• Assignment
Only the lines below between the ones containing "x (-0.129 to" and "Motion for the", inclusive, are to be reproduced, each exactly as it stands.

[Stored entries]
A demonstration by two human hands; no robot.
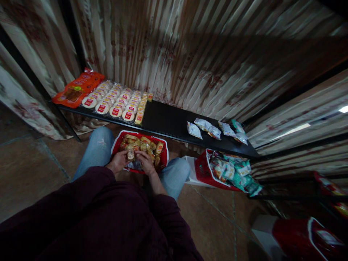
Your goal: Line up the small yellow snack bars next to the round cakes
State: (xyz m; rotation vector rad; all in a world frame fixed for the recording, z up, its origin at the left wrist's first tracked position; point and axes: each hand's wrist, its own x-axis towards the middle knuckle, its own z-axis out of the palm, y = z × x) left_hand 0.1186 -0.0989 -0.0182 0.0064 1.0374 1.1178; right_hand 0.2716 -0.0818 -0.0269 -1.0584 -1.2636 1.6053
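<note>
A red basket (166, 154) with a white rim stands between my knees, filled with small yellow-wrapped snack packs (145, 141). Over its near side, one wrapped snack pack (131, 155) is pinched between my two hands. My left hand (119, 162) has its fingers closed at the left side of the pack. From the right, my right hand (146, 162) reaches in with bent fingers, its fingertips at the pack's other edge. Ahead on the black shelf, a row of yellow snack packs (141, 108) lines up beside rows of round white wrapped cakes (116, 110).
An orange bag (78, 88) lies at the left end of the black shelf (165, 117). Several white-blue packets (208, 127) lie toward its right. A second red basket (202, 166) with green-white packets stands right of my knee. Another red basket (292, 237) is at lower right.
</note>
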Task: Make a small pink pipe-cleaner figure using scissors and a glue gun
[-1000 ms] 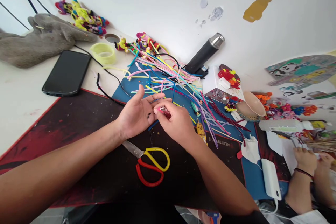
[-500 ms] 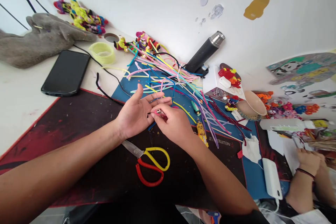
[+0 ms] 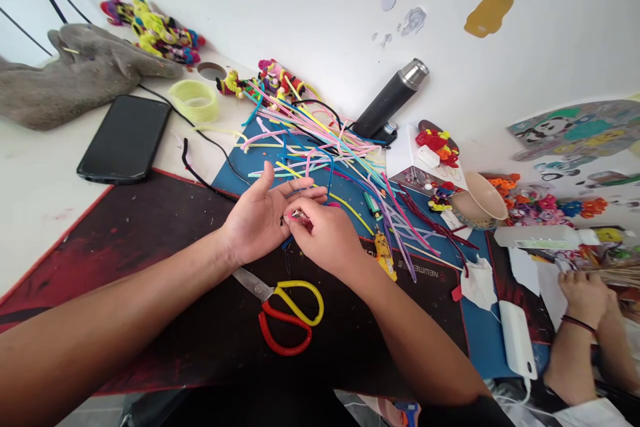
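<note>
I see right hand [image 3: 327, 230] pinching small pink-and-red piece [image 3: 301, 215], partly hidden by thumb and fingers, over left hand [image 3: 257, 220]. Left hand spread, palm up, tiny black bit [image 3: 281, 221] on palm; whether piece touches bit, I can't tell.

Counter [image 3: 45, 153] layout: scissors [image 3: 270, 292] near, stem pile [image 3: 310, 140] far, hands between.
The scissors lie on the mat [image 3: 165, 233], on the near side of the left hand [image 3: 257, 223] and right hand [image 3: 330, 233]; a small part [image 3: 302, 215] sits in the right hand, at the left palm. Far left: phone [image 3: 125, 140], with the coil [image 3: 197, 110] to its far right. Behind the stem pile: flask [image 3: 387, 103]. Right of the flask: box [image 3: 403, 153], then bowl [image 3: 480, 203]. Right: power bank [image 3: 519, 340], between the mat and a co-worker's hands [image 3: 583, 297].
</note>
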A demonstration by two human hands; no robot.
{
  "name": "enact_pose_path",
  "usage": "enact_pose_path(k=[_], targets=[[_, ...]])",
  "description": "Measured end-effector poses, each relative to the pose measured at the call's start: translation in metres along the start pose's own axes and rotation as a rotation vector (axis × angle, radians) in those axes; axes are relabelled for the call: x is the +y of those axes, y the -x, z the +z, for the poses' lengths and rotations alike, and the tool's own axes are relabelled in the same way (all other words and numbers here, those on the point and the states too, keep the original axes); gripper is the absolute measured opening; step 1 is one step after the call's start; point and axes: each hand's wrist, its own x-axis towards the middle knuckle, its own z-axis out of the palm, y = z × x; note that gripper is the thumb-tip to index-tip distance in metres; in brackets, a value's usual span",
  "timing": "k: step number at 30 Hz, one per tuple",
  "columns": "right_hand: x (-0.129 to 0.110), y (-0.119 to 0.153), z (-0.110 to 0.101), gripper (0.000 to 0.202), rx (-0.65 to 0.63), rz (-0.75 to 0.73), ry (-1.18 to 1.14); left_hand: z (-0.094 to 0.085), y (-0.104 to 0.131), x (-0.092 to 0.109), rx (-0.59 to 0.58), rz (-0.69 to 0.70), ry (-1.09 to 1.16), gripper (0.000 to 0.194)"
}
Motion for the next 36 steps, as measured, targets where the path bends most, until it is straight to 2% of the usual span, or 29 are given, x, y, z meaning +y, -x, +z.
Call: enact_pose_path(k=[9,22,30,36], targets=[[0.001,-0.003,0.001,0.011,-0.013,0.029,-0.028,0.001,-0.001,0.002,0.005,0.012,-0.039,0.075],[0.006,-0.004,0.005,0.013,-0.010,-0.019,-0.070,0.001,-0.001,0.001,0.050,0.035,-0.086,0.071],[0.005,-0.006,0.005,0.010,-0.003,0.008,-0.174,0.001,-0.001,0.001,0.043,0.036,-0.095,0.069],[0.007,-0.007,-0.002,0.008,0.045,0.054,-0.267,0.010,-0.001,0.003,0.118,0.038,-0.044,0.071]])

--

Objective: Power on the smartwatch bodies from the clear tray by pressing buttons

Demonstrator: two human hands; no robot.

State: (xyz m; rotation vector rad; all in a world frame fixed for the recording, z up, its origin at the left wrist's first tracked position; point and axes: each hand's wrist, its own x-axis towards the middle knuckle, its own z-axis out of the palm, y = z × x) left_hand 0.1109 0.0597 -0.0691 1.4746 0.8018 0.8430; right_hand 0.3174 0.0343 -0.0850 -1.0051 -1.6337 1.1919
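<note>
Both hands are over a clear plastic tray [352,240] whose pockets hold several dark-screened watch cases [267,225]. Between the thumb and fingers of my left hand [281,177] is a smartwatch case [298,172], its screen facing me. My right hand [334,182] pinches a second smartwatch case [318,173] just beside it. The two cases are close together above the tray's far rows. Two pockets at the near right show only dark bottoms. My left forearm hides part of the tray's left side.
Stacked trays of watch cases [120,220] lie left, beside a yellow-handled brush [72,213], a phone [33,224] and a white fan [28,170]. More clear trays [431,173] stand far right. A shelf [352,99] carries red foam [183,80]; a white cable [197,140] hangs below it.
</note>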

• Task output
  "columns": "right_hand: x (-0.129 to 0.110), y (-0.119 to 0.153), z (-0.110 to 0.101), gripper (0.000 to 0.202), rx (-0.65 to 0.63), rz (-0.75 to 0.73), ry (-1.18 to 1.14); left_hand: z (-0.094 to 0.085), y (-0.104 to 0.131), x (-0.092 to 0.109), rx (-0.59 to 0.58), rz (-0.69 to 0.70), ry (-1.09 to 1.16), gripper (0.000 to 0.194)"
}
Motion for the next 36 steps, as measured, targets where the path bends most, until it is straight to 2% of the usual span, or 29 are given, x, y, z meaning +y, -x, +z.

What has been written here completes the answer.